行政書士試験難易度 司法書士試験との比較(2)

さて、司法書士試験と行政書士試験を比較してみよう。

  司法書士 行政書士
平成23年度
試験受験者
25,696人 66,297人
同合格者 879人 5,337人
同合格率 3.42% 8.05%
試験科目 ・憲法、民法、商法、刑法
・不動産登記法、商業登記法
(登記申請書作成知識を含む)
・供託並びに民事訴訟、民事執行及び
民事保全法・司法書士法
・憲法、民法、行政法
・基本法学、商法
・一般知識

司法書士試験と行政書士試験の過去問題を、数問比べてみてほしい。民法一つ取っても、司法書士試験の方が、明らかに、客観的に、難易度が高いと思われる。

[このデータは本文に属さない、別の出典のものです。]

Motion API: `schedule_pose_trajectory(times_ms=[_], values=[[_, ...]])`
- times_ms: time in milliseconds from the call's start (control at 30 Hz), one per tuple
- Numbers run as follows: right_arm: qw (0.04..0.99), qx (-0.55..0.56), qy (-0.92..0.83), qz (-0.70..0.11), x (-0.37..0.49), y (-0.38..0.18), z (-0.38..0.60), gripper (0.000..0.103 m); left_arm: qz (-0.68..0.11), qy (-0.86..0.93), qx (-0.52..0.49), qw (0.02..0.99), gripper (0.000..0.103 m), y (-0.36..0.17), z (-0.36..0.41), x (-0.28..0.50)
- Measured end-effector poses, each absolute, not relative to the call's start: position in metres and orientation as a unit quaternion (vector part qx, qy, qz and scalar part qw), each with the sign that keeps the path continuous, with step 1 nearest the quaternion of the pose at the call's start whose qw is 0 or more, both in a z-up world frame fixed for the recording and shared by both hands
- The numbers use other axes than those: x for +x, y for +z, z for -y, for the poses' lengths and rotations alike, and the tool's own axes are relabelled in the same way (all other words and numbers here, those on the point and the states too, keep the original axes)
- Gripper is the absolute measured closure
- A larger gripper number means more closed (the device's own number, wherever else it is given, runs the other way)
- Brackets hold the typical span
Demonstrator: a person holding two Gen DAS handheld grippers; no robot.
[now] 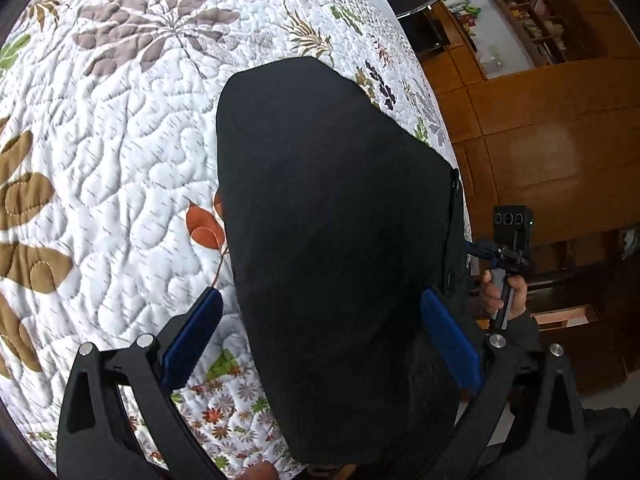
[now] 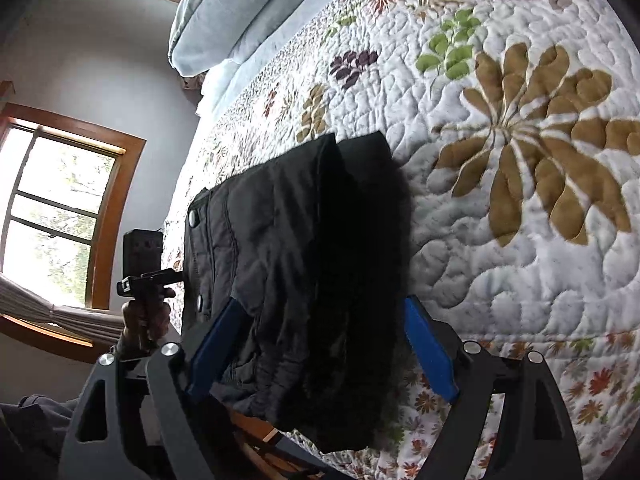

また、司法書士試験には、登記申請書を完成させる問題なども出題され、実際に登記実務をしている人の方が有利であるとも言える。また、論述能力も要求される試験である。

しかし、行政書士試験には行政書士試験の難しさがある。一つ一つの問題は簡単だと言えるかもしれないが、出題が広範囲で、司法書士試験と比べて、つかみどころがない試験なのである。だから、一定以上の知識がある人でも、試験勉強なしでは厳しい結果になるかもしれない。

行政書士試験に、「司法試験組が落ちた」といった情報も流れているが、そういう人はおそらく「行政書士試験なんてカンタンカンタン」などとなめてかかり、準備不足で試験に臨んだ結果だと思われる。

だから、何度も言うが、行政書士試験の受験者は、“他人のことは考えず“ひたすら自分の点数を上げることに専念してほしい。他人が満点を取ろうが、そんなことはどうでもよい。大事なのは自分の点数だけなのだ。司法試験組や司法書士試験組のことは気にせず、自分の点数を上げることだけ考えていればよい。

どうしても気にしたい人は、合格して、行政書士として実務をするようになってから、気にすればよいのだ。司法書士と行政書士は、実務的にもかぶる部分が多く、行政書士資格取得後に、更なるステップアップ、業務拡大の手段として、司法書士試験を受験する人も、実際に多い。でも、行政書士業務が軌道に乗って忙しくなってくると、受験勉強どころではなくなり、勉強を中断してしまう人も結構いるようだ。